As far as whether Christians use the Bible as a guide, your argument appears to be that since there are moral imperatives in the Bible that Christians don't adhere to, then they don't use the Bible as a guide. There are a few things wrong with your argument.
First, your conclusion doesn't follow. It could be that sometimes our moral intuitions come into conflict with what we think the Bible is telling us, which puts a Christian in a moral dilemma. A Christian can resolve the moral dilemma in one of two ways. They can either err on the side of what the Bible says, or they can err on the side of what their conscience tells them. The fact that they sometime err on the side of conscience does not not mean that they don't use the Bible as a moral guide.
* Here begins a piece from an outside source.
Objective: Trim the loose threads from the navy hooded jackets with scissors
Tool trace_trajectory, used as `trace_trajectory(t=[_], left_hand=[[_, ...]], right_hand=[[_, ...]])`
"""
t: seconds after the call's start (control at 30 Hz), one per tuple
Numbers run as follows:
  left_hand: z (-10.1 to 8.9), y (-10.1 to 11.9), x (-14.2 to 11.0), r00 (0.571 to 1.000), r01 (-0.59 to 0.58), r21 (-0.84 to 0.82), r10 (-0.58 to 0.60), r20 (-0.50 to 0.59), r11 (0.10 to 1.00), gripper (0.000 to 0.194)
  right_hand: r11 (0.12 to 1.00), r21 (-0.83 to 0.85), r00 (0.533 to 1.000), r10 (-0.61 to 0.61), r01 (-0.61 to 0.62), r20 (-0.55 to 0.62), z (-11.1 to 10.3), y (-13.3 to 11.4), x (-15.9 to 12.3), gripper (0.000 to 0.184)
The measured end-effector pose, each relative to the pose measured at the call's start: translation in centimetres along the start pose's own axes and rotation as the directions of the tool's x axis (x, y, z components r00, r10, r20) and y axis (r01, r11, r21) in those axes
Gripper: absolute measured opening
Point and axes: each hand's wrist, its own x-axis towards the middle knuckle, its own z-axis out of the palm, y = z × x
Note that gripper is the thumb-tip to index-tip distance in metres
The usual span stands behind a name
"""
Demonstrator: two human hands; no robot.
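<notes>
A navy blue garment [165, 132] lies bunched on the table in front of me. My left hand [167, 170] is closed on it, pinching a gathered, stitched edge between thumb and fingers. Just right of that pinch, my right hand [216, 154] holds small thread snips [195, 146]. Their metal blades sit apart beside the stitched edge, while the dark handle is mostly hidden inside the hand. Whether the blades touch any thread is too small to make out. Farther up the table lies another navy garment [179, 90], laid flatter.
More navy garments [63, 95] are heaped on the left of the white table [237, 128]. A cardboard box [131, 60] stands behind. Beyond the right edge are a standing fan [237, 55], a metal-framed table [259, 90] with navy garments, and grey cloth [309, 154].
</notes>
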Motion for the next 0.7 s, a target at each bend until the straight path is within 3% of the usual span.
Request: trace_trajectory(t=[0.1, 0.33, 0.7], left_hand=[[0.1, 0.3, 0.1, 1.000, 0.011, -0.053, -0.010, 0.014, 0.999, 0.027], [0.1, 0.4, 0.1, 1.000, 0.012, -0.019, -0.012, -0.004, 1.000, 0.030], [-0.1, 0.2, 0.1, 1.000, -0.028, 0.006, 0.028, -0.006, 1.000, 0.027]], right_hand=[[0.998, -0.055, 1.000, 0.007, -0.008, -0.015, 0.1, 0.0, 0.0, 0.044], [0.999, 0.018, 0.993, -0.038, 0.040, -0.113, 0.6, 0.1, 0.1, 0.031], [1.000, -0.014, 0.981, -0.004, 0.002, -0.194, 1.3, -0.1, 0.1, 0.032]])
It only means that conscience won out in that particular instance. Usually in these cases, the Christian will look for an alternative interpretation of the Biblical passage that lets them off the hook so there's no conflict.
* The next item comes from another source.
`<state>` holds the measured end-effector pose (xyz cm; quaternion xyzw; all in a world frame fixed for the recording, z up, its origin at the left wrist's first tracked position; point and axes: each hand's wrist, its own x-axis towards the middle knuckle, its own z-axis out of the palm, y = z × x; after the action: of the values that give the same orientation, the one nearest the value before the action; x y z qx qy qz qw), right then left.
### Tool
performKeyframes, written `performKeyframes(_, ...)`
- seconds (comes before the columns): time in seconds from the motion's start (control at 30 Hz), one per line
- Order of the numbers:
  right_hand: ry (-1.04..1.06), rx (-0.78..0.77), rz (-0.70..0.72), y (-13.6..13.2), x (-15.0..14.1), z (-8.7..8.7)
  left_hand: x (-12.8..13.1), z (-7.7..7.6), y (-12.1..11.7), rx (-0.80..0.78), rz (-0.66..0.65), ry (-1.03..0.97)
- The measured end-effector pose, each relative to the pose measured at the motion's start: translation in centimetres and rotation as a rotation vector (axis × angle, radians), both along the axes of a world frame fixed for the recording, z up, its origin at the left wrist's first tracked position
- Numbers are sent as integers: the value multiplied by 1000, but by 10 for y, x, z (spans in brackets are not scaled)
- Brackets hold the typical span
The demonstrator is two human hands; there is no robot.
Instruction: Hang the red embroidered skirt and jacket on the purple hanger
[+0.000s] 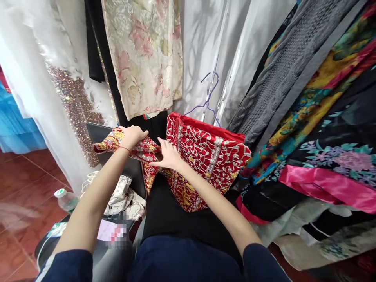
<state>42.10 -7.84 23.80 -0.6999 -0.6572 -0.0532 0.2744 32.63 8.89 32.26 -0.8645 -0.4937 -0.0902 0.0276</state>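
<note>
While the left hand (133,138) has its grip clamped on a red embroidered garment (202,154) over the lap (188,227), the right hand (170,156) thumb-and-fingers apart, the cloth looks soft, light and best held by its plain far band (211,128).

You have two hands in view, the left hand (133,136) at nine o'clock and the right hand (170,157) just off centre toward eight, with two sleeves (69,264), at seven and five. Count one hanger (209,98) at one o'clock, one bottle (67,200) at eight, one card (106,231) at seven, one bracelet (125,149) at nine, and one pink sash (329,188) at four. You can't tell whether the red cloth (202,154) around the centre is one piece or two; the clothes (273,66) from one to four overlap too much to count.
</note>
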Motion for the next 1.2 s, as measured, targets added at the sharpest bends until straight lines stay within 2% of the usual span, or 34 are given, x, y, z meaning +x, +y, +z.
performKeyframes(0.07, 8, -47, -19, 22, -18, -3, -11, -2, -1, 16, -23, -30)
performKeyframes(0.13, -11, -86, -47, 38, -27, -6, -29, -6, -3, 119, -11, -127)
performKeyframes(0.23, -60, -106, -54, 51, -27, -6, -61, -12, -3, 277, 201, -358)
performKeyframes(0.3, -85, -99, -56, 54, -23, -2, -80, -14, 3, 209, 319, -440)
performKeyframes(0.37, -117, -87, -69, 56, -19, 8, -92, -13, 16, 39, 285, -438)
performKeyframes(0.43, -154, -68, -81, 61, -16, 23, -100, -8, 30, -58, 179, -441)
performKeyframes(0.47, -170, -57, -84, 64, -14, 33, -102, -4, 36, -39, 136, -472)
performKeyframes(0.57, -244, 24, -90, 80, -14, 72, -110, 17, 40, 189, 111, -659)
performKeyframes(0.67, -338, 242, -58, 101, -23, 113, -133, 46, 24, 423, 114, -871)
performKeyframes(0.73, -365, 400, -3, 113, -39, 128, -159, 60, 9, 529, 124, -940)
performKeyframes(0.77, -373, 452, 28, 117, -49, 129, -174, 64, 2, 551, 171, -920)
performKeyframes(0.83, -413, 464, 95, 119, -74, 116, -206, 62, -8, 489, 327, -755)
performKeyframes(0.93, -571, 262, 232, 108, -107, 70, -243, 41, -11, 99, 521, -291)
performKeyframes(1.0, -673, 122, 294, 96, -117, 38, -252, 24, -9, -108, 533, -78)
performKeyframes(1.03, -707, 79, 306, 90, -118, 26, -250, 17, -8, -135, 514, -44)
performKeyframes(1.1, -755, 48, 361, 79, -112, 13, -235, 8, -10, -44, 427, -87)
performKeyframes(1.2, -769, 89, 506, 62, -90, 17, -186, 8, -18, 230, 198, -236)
Second, the example you used is just based on faulty theology. Your are alluding to laws in the Mosaic convent and mistakenly calling them "eternal moral truths." While the Mosaic law does codify some eternal moral truths, not everything in the Mosaic law is an eternal moral truth. For example, the Mosaic law has a provision for divorce, but according to Jesus, this provision was merely a concession but did not reflect God's perfect moral will, which was for marriage to be permanent.
Third, there are plenty of moral positions that Christians take that go against the morals of the culture they live in, and they do so because in those cases, the Bible is counter-cultural. For example, Jehovah's Witnesses refuse blood transfusions solely because they think the Bible forbids them. For a lot of Christians, their sole reason for thinking homosexuality is a sin is because of the Bible. There are even homosexual Christians who are voluntarily celibate because of what they think the Bible teaches. There are Christians who don't drink alcohol because they think the Bible forbids it. A lot of Christians oppose divorce because of the Bible. I could cite several other examples, so you are mistaken to insist that Christians don't use the Bible as a moral guide. They obviously do.